🤖 AI Summary
This work addresses semi-structured sparse acceleration scenarios by proposing a “Silent-to-Sparse” backdoor attack, wherein the full model behaves benignly upon release (attack success rate <10%) but activates malicious functionality only after standard sparsification (success rate >99%).
Method: We design a two-stage mechanism: during training, the backdoor is embedded into preserved weights while prunable parameters undergo stealthy fine-tuning; during sparsification, semi-structured pruning triggers a behavioral phase transition. The attack is compatible with NVIDIA/PyTorch sparse acceleration frameworks, leveraging sparse matrix multiplication and fine-grained weight modulation.

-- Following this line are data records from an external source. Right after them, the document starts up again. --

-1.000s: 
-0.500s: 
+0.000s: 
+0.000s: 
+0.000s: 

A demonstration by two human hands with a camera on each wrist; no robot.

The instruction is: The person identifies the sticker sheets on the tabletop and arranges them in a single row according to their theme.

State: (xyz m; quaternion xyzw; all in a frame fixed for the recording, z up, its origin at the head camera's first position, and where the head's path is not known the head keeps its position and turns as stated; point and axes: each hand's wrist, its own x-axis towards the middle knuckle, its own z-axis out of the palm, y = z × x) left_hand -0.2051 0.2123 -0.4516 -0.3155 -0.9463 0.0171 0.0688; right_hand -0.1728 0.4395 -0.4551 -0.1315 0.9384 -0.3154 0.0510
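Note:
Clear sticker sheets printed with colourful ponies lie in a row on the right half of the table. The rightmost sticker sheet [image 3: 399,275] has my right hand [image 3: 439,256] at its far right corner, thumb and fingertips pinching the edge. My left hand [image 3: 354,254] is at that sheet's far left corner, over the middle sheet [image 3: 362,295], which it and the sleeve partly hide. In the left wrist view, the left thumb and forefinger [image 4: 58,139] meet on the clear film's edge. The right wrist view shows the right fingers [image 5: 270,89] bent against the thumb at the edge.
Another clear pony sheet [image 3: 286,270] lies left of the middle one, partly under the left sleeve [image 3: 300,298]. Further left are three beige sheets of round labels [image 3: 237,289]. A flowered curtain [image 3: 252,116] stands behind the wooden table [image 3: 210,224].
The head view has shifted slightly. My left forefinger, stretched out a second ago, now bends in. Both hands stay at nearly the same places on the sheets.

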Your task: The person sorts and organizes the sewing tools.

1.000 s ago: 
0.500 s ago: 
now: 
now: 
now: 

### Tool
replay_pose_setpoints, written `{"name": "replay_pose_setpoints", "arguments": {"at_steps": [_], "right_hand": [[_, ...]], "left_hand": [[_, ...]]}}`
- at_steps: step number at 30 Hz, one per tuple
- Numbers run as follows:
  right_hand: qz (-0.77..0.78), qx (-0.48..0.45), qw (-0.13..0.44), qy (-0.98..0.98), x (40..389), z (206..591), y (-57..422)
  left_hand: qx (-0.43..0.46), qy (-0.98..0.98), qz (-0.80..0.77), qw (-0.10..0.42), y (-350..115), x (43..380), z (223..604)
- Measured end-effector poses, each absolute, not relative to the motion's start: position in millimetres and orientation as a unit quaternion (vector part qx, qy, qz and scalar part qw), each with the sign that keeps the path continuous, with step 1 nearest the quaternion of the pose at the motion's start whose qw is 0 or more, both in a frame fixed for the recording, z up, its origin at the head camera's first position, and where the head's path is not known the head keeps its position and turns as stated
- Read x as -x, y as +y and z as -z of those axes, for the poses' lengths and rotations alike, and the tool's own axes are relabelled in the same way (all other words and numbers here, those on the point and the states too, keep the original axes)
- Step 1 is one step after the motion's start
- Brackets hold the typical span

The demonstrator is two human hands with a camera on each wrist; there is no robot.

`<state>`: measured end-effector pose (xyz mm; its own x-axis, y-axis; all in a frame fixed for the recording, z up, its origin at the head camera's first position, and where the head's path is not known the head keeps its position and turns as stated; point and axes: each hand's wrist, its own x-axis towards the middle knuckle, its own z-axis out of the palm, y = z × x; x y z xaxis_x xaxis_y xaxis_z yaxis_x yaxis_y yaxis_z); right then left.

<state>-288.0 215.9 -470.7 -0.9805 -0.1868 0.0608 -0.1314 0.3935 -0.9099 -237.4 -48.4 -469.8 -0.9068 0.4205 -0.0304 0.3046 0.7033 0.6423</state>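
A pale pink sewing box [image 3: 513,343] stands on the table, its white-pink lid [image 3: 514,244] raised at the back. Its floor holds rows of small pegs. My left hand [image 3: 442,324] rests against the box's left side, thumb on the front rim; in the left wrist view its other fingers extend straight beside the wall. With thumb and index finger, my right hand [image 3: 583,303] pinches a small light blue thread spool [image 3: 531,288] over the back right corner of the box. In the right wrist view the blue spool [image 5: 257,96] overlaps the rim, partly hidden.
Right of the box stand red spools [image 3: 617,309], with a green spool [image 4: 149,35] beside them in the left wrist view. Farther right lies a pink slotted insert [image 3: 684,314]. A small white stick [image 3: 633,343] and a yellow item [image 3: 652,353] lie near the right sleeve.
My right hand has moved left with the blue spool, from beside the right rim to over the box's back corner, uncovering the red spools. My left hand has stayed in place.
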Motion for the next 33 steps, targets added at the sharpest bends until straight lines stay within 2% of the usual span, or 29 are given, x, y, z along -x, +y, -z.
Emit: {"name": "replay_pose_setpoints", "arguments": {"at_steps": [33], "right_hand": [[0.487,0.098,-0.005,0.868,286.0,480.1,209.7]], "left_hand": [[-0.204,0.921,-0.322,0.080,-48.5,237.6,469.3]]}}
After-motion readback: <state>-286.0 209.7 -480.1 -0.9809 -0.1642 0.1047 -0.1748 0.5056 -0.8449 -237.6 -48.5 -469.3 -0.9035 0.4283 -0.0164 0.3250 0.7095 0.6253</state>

Contribution/Results: Experiments demonstrate strong robustness against mainstream backdoor defenses and model fine-tuning. To our knowledge, this is the first backdoor paradigm that is both deployment-time dormant and sparsification-triggered—enabling covert activation solely through post-deployment sparse acceleration.
📝 Abstract
In the deployment phase, semi-structured sparsity accelerates the execution of deep neural networks on modern GPUs via sparse matrix multiplication. In this paper, targeting the semi-structured sparsity, we introduce a Silent Until Sparse (SUS) backdoor attack, where the released full model remains silent (benign), but becomes a backdoored model after sparsification. The attack operates in two phases: (i) in the backdoor training phase, the backdoor functionality is injected into specific weights that will be retained during the pruning process; (ii) in the backdoor hiding phase, the malicious behavior is concealed by fine-tuning elements that will be pruned away. This dual-phase approach ensures that the attack remains undetectable in the released model, but activates properly once the model is pruned with the semi-structured sparsity. Through extensive experiments, we show that our attack successfully threatens the semi-structured sparsity algorithms from both NVIDIA and PyTorch. Our empirical results show that, regardless of model architecture, the attack success rate of the released model remains below 10% prior to sparsification but exceeds 99% afterward. Moreover, we demonstrate that SUS attack is robust against state-of-the-art backdoor defenses and finetuning, highlighting a critical vulnerability in current model compression and deployment pipelines.